THIS ARTICLE IS MORE THAN FIVE YEARS OLD
This article is more than five years old. Autism research — and science in general — is constantly evolving, so older articles may contain information or theories that have been reevaluated since their original publication date.
In Chinese culture, 2011 is the year of the rabbit. In the autism research field, it seems to be the year of the mouse model, with five new mouse strains that carry the same genetic glitches as some people with the disorder.
By my count, that means researchers now have access to more than a dozen mice carrying genetic signatures linked to autism.
The idea is that by altering an individual candidate gene or genetic region in a mouse, scientists can better understand how it causes particular behaviors. These studies are exciting, but I think it’s also important to reflect on the mutant mice that, despite carrying an autism-linked genetic variation, don’t show any autism-like behaviors.
Case in point: a mouse model lacking a working version of SEMA5A, described in the November issue of Behavioural Brain Research. After performing ten standardized behavioral tests on this mouse, the researchers concluded that it has no autism-specific characteristics.
This surprised me because SEMA5A was, not so long ago, a pretty high-profile gene. In 2009, a huge research consortium reported in Nature that individuals with autism are significantly more likely to carry a common variant near the gene than are those without the disorder. What’s more, the team found lower levels of the SEMA5A protein in postmortem brain tissue from people with autism compared with controls.
There’s little doubt that the gene is important for brain development. Many studies have shown that it’s involved in positioning developing axons, the skinny projections of neurons. In 2005, researchers made mice missing both copies of the gene and found that all of the mice die in utero.
When the gene is knocked out of a mouse strain with a different genetic background, however, the mice survive with no major problems. The new study looked for features of autism in this mouse strain.

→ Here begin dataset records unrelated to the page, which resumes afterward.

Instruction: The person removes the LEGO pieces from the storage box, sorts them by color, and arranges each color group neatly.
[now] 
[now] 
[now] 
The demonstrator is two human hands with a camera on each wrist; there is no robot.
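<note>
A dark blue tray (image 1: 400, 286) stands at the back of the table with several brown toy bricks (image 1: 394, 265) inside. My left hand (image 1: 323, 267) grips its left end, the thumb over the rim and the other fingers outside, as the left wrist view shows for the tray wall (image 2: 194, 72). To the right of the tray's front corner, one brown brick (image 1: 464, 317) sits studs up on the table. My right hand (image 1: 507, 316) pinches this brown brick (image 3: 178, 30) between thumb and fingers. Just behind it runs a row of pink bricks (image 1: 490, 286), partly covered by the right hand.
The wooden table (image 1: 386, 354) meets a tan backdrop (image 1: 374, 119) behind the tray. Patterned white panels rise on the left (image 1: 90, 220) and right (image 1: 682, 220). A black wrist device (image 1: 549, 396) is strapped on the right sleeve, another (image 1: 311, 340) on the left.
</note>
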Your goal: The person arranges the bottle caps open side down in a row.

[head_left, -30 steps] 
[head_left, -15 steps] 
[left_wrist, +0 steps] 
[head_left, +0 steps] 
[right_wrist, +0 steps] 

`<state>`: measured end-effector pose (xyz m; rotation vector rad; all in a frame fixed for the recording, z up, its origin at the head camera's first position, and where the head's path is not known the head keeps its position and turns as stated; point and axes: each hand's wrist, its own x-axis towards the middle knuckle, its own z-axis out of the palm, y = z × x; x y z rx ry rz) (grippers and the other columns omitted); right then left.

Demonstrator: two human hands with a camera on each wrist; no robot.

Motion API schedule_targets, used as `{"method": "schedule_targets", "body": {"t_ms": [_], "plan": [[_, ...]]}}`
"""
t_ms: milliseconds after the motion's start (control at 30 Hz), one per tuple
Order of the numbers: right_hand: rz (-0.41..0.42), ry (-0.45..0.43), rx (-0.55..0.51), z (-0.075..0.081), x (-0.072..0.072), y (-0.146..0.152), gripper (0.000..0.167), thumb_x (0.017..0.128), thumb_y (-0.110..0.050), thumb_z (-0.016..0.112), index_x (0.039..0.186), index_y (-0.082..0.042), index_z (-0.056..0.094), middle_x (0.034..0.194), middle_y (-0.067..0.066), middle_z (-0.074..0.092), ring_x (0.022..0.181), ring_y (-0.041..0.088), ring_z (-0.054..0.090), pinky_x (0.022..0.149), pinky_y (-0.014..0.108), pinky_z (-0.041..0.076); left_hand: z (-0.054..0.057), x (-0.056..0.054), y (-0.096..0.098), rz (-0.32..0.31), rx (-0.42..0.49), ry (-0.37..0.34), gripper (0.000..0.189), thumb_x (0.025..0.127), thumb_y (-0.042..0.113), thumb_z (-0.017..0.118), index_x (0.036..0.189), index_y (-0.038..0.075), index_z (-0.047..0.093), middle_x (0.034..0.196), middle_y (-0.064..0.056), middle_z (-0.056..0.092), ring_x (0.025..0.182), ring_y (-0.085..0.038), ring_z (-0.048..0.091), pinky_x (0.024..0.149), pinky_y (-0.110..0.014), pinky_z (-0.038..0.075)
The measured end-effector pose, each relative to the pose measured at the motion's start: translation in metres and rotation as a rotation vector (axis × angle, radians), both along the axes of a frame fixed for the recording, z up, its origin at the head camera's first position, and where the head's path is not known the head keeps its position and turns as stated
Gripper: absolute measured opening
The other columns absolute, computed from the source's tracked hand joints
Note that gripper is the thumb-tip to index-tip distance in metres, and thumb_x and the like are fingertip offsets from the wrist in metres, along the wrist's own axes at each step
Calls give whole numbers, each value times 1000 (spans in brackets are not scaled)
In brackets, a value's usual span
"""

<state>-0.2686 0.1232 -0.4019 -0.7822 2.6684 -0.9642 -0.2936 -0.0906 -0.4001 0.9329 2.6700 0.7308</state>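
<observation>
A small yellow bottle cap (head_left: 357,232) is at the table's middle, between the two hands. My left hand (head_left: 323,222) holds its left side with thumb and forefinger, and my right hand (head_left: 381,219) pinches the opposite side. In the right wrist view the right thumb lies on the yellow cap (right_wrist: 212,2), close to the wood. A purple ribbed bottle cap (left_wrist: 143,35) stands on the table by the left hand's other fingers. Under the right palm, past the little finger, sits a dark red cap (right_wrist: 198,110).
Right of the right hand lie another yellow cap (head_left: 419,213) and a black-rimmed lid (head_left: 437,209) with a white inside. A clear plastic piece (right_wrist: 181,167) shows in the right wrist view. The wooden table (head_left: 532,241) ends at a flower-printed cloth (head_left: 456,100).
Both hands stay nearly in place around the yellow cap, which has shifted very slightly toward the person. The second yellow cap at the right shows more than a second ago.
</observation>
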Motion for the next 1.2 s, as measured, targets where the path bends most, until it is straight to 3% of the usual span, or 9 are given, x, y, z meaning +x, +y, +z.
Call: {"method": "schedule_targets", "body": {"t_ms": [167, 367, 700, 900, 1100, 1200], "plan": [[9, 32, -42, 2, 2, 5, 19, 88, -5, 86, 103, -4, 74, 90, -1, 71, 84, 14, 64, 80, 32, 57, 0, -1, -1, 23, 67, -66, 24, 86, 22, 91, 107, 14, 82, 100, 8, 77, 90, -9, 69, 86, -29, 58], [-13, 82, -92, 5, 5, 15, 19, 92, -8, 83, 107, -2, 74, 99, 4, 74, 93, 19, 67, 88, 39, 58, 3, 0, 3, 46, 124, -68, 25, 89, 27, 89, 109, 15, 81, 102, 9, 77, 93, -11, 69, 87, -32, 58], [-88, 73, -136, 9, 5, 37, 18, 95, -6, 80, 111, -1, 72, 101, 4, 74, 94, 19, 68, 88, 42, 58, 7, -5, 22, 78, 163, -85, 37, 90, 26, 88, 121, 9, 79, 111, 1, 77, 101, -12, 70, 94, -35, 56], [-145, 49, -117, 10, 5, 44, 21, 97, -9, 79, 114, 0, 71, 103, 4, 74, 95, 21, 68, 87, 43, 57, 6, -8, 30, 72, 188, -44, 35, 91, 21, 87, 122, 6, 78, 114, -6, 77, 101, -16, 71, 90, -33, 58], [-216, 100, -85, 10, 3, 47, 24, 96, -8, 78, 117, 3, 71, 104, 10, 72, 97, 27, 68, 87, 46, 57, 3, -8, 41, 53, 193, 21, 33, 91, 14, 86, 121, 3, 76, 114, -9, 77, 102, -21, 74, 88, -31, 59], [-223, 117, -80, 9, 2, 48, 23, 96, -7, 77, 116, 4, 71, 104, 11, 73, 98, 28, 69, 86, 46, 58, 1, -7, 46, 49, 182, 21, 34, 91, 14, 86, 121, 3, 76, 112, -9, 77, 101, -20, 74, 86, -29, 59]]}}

The researchers tested social interactions, communication, repetitive behaviors, memory, anxiety, clumsiness and reactions to sensory stimuli — in other words, all of the recommended assays for testing autism-like behaviors. They found nothing out of the ordinary, except for a bit more activity and anxiety on certain tests.
These sorts of negative studies don’t get much attention, but I think they should. Here we have an example of two animal models of the same interesting autism candidate gene. When carried by one kind of mice, it causes early death, and by another, it does little at all.

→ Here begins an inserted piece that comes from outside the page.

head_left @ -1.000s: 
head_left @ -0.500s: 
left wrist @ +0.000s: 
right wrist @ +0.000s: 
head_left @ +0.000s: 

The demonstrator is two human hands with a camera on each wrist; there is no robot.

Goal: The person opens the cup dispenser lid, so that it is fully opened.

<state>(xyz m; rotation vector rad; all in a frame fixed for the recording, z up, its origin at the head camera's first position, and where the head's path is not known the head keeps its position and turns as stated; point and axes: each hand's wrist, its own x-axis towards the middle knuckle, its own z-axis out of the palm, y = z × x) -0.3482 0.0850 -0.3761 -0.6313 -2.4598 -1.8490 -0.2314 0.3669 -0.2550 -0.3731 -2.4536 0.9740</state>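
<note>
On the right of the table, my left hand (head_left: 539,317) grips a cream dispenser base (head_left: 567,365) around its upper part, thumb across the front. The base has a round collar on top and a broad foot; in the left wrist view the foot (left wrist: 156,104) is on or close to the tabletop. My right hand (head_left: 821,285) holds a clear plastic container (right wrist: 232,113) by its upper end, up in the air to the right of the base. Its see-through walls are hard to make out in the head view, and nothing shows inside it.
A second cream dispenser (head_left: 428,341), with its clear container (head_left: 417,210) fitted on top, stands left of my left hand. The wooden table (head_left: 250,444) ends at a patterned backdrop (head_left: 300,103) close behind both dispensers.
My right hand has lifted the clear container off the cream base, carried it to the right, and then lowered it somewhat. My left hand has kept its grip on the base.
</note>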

There are at least five different mouse models of SHANK3 and these, too, show intriguing differences. The fragile X mutation also causes a wide variety of behaviors depending on which mouse strain carries it.
Now that the field has created such an impressive library of mouse models, perhaps it’s time to stop growing the library and begin checking out its fascinating books. 2012 could be a year of comparing existing mouse models against different genetic backgrounds or against each other.